• What you should do: Answer with one number only: the count of lines below that hold the word "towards".

• Supplied information:
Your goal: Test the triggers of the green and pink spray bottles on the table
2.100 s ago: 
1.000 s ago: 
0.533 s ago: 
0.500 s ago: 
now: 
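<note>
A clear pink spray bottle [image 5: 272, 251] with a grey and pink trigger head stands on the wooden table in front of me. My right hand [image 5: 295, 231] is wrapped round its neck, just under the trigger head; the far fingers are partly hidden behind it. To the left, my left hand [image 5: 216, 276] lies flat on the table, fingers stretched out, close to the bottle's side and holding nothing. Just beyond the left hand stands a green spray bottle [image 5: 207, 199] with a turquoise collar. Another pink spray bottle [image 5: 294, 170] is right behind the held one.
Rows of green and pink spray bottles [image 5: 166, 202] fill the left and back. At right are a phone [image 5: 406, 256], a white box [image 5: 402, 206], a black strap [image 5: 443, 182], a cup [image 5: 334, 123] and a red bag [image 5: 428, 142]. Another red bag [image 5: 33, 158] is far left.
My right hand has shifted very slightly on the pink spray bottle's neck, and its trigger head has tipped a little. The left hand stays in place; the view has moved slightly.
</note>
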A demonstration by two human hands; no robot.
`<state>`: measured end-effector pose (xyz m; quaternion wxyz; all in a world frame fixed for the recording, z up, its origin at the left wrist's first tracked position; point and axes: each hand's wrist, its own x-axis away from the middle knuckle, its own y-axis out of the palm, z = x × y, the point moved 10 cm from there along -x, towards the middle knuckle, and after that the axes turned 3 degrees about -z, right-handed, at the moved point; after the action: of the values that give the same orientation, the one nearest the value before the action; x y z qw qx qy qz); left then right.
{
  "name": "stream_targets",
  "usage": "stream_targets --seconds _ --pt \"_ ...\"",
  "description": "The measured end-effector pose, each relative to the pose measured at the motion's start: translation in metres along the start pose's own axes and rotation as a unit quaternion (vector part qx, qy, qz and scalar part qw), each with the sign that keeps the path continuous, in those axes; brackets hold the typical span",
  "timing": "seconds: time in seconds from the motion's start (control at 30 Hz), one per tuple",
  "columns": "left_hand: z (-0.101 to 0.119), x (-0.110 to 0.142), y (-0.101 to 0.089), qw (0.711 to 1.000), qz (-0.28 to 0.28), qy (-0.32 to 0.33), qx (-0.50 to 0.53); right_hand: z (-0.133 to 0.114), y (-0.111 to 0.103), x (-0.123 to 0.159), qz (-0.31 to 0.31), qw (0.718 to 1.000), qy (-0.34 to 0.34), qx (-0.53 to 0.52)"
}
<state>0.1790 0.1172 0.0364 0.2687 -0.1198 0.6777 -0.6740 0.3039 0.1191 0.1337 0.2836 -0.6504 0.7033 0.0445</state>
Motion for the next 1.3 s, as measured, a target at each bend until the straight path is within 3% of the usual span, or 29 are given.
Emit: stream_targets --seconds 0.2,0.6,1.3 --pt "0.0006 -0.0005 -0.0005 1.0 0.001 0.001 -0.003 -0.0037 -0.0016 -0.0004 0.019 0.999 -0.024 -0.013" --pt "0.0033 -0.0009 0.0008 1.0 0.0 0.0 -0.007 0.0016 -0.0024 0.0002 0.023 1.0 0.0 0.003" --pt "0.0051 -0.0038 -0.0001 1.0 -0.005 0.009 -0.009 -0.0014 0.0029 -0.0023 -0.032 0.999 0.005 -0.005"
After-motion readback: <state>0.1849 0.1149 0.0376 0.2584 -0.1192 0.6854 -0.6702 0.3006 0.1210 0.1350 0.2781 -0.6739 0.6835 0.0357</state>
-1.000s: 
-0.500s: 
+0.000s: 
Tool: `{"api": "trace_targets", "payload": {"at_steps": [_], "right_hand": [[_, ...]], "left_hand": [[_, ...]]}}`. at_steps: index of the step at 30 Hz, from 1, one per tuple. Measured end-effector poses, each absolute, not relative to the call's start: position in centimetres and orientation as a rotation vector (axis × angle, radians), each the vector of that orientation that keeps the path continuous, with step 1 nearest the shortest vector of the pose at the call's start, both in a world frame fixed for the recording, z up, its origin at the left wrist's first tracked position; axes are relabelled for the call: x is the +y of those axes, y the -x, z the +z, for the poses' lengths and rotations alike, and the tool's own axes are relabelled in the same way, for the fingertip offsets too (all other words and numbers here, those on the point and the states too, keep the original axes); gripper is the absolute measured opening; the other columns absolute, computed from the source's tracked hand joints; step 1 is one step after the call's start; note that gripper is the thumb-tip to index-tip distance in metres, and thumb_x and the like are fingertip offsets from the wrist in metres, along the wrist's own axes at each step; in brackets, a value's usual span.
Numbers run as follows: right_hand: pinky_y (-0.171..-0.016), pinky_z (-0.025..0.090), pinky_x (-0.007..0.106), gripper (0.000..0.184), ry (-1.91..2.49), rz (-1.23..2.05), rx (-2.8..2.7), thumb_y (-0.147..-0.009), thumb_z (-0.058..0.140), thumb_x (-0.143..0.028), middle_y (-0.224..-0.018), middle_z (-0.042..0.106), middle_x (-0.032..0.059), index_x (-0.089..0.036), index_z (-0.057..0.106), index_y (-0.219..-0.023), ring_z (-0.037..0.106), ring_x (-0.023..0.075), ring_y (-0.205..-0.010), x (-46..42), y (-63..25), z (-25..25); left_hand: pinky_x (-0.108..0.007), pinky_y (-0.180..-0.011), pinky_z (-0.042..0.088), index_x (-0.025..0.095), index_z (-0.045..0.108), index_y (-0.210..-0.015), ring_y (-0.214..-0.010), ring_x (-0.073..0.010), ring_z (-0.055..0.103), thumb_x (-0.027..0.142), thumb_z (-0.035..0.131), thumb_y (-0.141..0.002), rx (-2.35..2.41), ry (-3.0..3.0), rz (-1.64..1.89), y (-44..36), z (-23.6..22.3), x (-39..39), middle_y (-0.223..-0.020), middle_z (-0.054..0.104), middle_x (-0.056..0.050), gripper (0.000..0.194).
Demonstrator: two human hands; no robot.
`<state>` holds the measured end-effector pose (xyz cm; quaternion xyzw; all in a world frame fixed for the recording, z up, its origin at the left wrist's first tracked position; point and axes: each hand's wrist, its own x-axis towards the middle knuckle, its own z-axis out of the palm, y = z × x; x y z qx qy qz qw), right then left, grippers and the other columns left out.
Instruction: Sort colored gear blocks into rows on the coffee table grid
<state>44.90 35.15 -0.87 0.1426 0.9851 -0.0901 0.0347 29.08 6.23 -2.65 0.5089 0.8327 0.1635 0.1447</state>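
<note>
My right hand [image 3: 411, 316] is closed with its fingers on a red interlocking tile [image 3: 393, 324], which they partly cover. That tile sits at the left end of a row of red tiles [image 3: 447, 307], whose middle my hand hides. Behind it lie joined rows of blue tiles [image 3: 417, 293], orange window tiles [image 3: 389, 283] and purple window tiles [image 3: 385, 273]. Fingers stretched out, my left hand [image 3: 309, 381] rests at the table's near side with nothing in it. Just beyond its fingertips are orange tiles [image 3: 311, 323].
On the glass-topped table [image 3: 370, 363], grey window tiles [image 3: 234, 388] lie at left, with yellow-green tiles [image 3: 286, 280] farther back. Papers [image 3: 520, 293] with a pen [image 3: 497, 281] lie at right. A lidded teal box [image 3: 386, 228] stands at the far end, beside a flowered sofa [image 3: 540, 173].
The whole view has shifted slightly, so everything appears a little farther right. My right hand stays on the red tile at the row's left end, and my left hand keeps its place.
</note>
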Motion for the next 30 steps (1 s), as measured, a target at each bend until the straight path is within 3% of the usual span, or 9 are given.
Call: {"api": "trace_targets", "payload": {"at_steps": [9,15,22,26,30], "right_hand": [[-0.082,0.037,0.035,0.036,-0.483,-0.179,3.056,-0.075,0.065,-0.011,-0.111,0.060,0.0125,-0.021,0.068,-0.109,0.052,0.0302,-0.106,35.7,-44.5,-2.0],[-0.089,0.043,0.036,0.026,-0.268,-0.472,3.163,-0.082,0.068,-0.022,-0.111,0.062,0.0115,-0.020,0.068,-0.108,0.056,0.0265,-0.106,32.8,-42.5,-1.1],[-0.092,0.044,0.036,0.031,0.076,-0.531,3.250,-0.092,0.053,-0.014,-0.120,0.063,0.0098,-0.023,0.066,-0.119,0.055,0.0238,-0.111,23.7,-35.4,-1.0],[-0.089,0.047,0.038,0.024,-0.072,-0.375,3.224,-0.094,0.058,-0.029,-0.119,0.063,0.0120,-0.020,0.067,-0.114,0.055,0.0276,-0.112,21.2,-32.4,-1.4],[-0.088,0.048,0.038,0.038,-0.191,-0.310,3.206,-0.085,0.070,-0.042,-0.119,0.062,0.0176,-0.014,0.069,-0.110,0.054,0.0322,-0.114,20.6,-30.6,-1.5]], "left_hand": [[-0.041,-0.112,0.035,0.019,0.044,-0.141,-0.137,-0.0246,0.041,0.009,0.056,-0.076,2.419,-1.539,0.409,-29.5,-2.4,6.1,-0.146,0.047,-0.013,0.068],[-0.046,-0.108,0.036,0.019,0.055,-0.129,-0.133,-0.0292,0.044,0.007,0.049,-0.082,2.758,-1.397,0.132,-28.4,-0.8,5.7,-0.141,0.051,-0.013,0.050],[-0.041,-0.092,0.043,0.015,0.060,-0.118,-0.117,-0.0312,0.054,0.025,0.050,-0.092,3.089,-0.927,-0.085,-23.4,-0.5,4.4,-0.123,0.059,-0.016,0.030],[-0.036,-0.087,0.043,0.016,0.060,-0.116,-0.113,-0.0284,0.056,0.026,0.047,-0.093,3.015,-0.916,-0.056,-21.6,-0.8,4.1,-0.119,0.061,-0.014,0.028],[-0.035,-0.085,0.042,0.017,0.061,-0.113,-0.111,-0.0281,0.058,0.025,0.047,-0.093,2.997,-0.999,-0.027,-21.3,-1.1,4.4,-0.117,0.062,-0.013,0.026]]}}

• Expected answer: 2